### TO DO:
Once the pictures are set aside, repeat all of the data below exactly.

### INFORMATION SUPPLIED:
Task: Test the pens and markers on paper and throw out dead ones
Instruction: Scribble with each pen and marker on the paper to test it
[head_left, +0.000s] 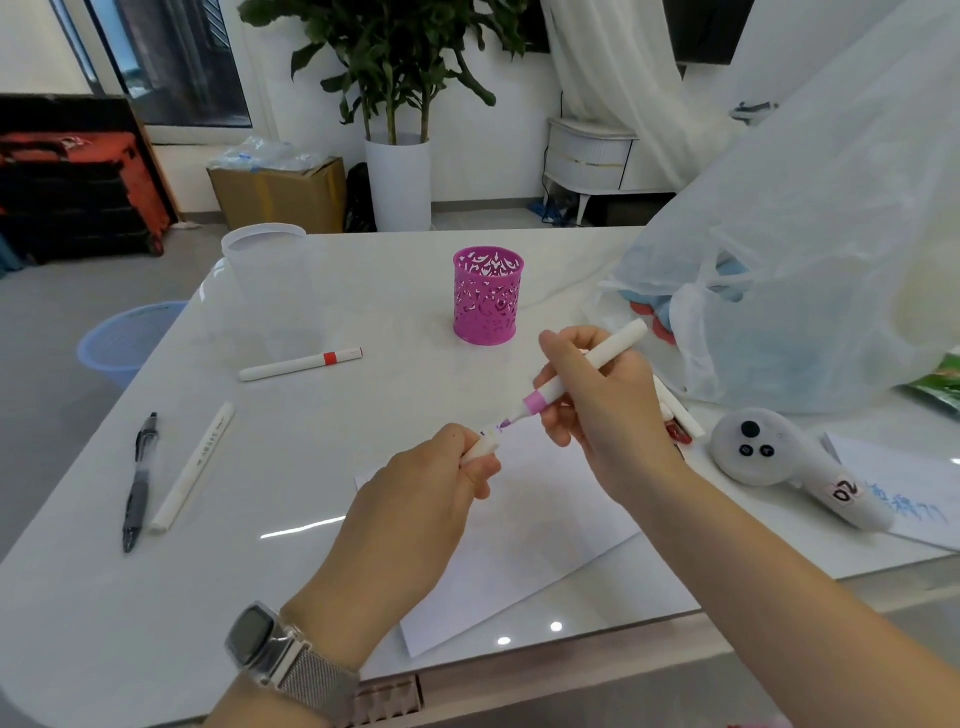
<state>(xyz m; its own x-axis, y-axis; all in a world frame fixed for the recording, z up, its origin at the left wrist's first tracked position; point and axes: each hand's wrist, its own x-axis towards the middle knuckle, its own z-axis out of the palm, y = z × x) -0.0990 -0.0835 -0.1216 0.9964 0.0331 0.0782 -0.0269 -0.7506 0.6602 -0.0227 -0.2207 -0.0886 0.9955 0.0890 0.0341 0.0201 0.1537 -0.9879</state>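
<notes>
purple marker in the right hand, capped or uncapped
Uncapped. The purple marker in the right hand shows its bare purple tip, and the left hand holds the white cap apart, just short of the tip.

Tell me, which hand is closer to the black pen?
Left. The left hand, pinching the marker's cap, sits nearer the black pen at the table's left side. The right hand, holding the purple marker, is farther right.

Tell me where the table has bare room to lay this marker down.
Bare: between the red-banded marker, the pink holder and the paper; also the near-left corner below the black pen. Crowded: the right side, by the plastic bag and the controller.
</notes>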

### SOLUTION TO THE EXERCISE:
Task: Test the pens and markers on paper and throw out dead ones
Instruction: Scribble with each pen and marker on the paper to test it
[head_left, +0.000s] 
<state>(xyz m; its own x-axis, y-axis; all in a world frame fixed for the recording, z up, its origin at the left wrist's first tracked position; point and axes: each hand's wrist, its own x-axis towards the middle knuckle, its own z-axis out of the palm, y = z × x) -0.0990 -0.0835 -0.1216 0.9964 0.0331 0.0782 -0.0269 -0.7506 0.6602 -0.0227 -0.2207 -0.0886 0.9955 0.0890 0.0341 0.0201 0.1537 -0.9879</state>
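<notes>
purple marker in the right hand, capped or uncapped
Uncapped. The purple marker in the right hand shows its bare purple tip, and the left hand holds the white cap apart, just short of the tip.

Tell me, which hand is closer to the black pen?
Left. The left hand, pinching the marker's cap, sits nearer the black pen at the table's left side. The right hand, holding the purple marker, is farther right.

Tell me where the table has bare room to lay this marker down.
Bare: between the red-banded marker, the pink holder and the paper; also the near-left corner below the black pen. Crowded: the right side, by the plastic bag and the controller.
</notes>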

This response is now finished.